=== WORK ITEM ===
How many lines of the data contain "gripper"? Reply with the number alone.

────────

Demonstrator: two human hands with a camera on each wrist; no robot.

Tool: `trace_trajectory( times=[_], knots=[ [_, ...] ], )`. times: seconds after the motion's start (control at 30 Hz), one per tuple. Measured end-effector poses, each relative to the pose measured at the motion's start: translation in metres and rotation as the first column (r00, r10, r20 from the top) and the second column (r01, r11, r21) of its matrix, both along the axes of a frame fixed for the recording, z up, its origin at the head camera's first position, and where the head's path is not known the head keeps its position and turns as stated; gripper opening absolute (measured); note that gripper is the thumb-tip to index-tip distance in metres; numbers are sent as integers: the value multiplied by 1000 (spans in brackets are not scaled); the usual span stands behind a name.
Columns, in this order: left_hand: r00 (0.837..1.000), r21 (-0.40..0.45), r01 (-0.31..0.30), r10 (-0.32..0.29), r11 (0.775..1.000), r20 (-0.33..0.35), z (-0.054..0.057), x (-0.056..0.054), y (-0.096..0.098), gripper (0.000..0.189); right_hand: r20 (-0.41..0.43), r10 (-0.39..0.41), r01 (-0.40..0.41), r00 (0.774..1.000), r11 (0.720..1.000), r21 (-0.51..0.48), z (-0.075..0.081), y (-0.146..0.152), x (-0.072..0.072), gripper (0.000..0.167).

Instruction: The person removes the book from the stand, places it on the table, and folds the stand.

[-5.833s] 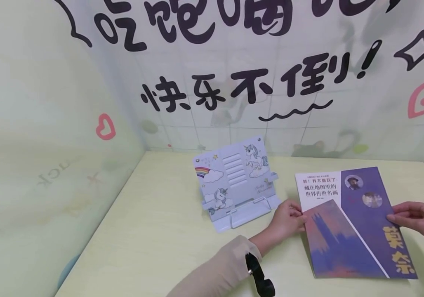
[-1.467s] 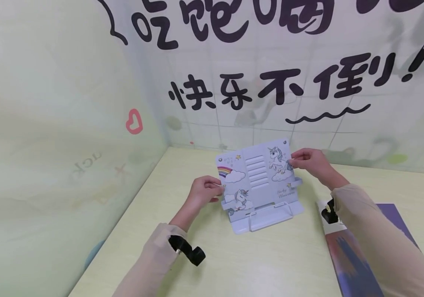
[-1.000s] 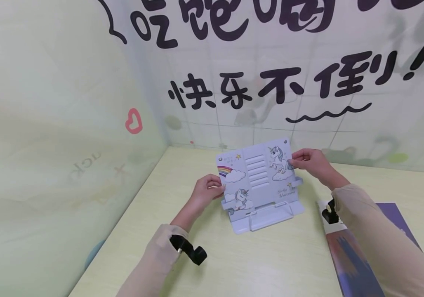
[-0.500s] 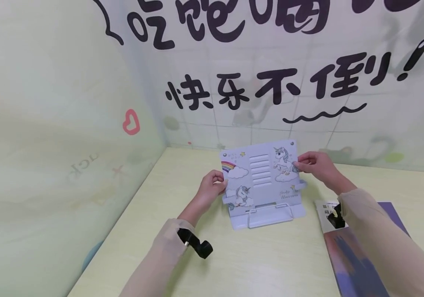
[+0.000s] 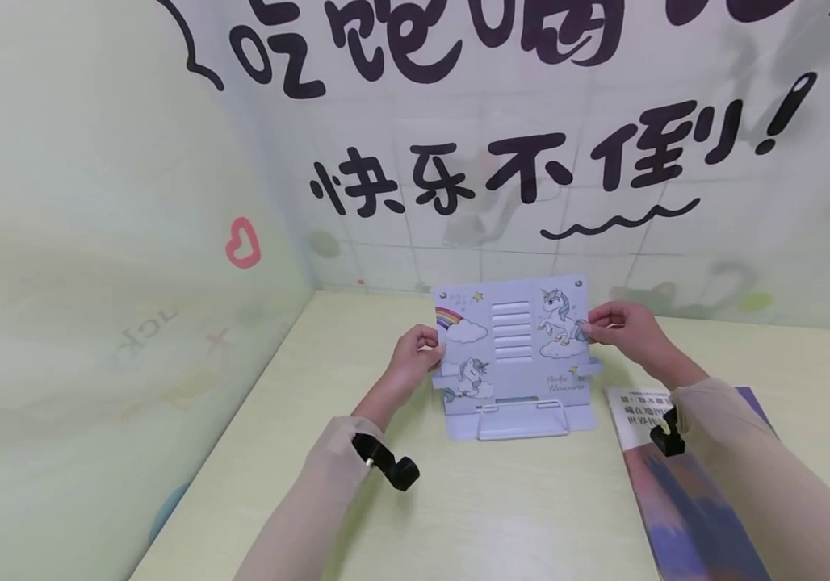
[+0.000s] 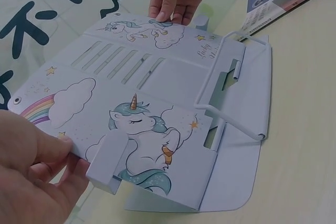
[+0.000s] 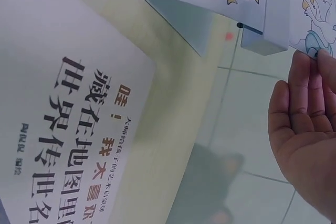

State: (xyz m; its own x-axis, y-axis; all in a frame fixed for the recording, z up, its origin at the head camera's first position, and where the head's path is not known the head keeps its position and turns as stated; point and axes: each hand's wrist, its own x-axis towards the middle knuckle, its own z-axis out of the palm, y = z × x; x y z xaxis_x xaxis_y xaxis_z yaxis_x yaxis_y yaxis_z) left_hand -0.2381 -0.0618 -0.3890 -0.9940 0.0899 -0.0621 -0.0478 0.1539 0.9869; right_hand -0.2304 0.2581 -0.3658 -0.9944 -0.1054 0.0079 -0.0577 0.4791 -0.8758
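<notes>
A pale lilac book stand (image 5: 513, 347) printed with unicorns and a rainbow stands tilted back on the table, its wire page holder (image 5: 522, 420) at the front. My left hand (image 5: 412, 359) pinches its left edge between thumb and fingers, as the left wrist view also shows near a side clip (image 6: 110, 163). At the opposite edge my right hand (image 5: 626, 331) pinches the panel; in the right wrist view the thumb lies on the printed face and the fingers behind it. The back of the stand is mostly hidden.
A book (image 5: 676, 484) with a white and purple cover lies on the table (image 5: 488, 508) at the right, partly under my right forearm. A printed curtain (image 5: 473, 105) hangs behind the table, and another side of it rises at the left.
Both hands went from the book to the stand, and the book now lies flat. Over the last second the stand has turned to face more squarely forward, both hands still holding it.
</notes>
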Motion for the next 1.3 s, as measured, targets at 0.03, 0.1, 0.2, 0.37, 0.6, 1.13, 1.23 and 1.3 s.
trace_trajectory(
  times=[0.03, 0.1, 0.2, 0.37, 0.6, 1.13, 1.23, 1.3],
  knots=[
    [1000, -4, 3, -3, 1000, -5, 0, -1, 1, 10, 1, -1, 1, 1000, 1000, -3, 0, 1, 1, 33],
    [1000, -11, 3, -3, 1000, -9, 0, -4, 2, 10, 0, -2, 2, 1000, 1000, -10, 0, 2, 3, 32],
    [1000, -23, 2, -3, 1000, -7, -1, -8, 5, 9, -7, 3, -3, 1000, 1000, -18, -1, 4, 7, 30],
    [1000, -27, 11, -11, 1000, -9, -2, -12, 8, 10, -1, -1, 1, 1000, 1000, -18, -3, 8, 14, 29],
    [1000, -31, 15, -15, 999, -13, -2, -14, 11, 11, 12, -7, 7, 1000, 999, 35, -1, 10, 23, 29],
    [996, -39, 88, -88, 995, -4, -1, -6, 9, 9, -32, -44, 47, 998, 997, 68, 1, 7, 21, 22],
    [992, -25, 129, -129, 991, 7, -2, -1, 6, 10, -29, -46, 48, 999, 996, 75, 2, 5, 15, 23],
    [987, -14, 161, -161, 987, 7, -3, 3, 4, 13, -34, -43, 46, 998, 996, 79, 3, 4, 11, 23]
  ],
)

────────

=== OUTPUT OF THE EXERCISE ===
2